This week, Wine & Spirits magazine released its 20th annual restaurant wine survey. As usual, the survey is the usual once-a-year kiss-up to Sonoma-Cutrer as the most popular wine brand in American restaurants. But there is a nugget in the teaser to the press release that merits more attention than the release actually gave it:
Data suggests [sic] that fine wine sales remain essentially sound. Diners facing recession consider wine part of the meal rather than an
add-on.
The release contained a quote from a restaurateur that “people are drinking the same amount of wine but spending less.” But then it dropped the point in order to heap praise on the supermarket wine brands that are distributed widely enough to rank highly in a nationwide survey like this.
The release as a whole missed the point of its own data.
It’s no surprise that people are “drinking down” and spending less on a bottle of wine in these tough economic times.
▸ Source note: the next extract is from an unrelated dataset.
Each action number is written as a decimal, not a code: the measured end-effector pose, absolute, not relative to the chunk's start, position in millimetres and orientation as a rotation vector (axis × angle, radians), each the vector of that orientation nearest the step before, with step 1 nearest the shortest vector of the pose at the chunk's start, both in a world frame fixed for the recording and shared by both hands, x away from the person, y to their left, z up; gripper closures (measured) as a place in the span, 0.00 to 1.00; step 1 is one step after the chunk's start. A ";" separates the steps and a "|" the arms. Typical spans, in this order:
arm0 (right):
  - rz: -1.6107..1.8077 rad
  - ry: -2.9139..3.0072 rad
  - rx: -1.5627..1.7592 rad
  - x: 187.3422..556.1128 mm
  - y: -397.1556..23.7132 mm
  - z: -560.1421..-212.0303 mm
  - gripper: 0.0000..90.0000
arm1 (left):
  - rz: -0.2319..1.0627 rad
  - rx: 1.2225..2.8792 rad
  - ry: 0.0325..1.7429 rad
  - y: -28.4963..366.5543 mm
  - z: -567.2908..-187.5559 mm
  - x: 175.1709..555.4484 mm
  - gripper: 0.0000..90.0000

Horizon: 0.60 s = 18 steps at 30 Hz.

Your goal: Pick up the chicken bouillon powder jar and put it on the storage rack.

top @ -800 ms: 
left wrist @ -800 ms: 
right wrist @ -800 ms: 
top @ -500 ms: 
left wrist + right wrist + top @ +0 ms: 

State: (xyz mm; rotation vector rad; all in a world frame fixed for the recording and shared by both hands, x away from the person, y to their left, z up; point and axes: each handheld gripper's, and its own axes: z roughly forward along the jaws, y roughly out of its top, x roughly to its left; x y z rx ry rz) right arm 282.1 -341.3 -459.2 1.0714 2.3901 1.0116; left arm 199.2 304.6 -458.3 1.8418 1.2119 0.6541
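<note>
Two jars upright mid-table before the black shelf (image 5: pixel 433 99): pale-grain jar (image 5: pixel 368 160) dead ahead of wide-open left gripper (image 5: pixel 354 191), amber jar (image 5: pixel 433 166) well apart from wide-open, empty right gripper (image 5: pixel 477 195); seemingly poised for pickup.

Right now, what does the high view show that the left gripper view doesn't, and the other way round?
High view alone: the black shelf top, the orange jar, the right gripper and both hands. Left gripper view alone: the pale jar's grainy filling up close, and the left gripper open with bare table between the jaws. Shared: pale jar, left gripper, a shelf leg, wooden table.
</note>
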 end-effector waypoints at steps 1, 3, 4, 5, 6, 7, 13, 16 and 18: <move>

But if these data are to be believed – and as suggested in the press release tease but not pursued – we’re not giving wine up altogether. Wine perhaps is no longer a “luxury item” to be enjoyed only on special occasions and deferred in tough times.
“Wine is a necessity of life for me,” Thomas Jefferson once wrote. Maybe Americans are beginning to agree with him.
At least, those of us still affluent enough to dine out.
The 20th annual restaurant wine survey is published in the April issue of Wine & Spirits.